Go through the data below and copy each line where the word "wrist" occurs.

□ □ □

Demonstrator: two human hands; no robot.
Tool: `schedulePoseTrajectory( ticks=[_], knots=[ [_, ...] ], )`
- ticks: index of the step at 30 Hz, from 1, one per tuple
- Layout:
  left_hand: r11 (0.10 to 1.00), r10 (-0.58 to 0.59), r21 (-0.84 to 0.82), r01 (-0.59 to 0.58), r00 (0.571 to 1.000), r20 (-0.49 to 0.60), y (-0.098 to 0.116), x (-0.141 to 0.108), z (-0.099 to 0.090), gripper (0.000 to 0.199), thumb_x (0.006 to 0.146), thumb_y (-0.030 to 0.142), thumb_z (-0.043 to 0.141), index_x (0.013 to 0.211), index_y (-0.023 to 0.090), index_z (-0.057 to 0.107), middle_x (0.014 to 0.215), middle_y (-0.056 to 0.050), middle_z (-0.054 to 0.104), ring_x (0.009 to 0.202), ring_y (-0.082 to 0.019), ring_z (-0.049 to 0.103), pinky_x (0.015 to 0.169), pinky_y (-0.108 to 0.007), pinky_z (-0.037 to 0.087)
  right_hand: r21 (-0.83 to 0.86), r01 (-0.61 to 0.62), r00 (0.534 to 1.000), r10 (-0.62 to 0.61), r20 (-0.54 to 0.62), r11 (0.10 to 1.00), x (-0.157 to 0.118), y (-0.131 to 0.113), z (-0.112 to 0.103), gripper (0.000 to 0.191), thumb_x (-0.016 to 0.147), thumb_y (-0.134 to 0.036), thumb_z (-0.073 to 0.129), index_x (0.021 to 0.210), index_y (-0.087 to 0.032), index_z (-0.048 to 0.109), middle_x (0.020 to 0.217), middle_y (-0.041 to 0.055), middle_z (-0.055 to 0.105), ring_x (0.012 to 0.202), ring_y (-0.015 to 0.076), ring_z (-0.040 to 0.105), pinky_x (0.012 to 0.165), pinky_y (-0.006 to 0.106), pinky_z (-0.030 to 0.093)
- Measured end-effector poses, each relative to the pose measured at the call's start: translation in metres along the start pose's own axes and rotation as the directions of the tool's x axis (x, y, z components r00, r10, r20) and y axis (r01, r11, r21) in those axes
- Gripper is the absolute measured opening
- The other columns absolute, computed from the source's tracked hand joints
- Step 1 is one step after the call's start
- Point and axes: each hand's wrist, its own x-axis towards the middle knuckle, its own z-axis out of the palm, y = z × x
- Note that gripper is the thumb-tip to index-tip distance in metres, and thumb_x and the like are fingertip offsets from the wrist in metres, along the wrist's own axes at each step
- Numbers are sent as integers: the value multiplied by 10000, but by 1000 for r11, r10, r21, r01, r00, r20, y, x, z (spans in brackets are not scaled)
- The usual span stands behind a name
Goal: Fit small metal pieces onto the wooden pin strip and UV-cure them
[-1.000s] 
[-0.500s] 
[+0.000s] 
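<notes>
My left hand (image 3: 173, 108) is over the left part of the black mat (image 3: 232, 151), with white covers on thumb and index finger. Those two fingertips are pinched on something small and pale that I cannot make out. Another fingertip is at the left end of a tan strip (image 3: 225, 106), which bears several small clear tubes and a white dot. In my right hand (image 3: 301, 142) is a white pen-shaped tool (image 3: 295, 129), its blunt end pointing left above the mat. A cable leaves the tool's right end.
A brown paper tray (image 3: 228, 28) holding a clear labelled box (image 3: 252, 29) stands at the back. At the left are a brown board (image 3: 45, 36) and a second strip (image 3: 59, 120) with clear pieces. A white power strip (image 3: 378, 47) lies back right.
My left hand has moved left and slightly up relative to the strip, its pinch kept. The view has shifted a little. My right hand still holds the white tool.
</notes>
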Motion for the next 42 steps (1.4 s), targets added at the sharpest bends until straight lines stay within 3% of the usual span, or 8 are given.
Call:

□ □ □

Answer to the problem
- Point and axes: each hand's wrist, its own x-axis towards the middle knuckle, its own z-axis out of the palm, y = z × x
- Note that gripper is the thumb-tip to index-tip distance in metres, and thumb_x and the like are fingertip offsets from the wrist in metres, along the wrist's own axes at each step

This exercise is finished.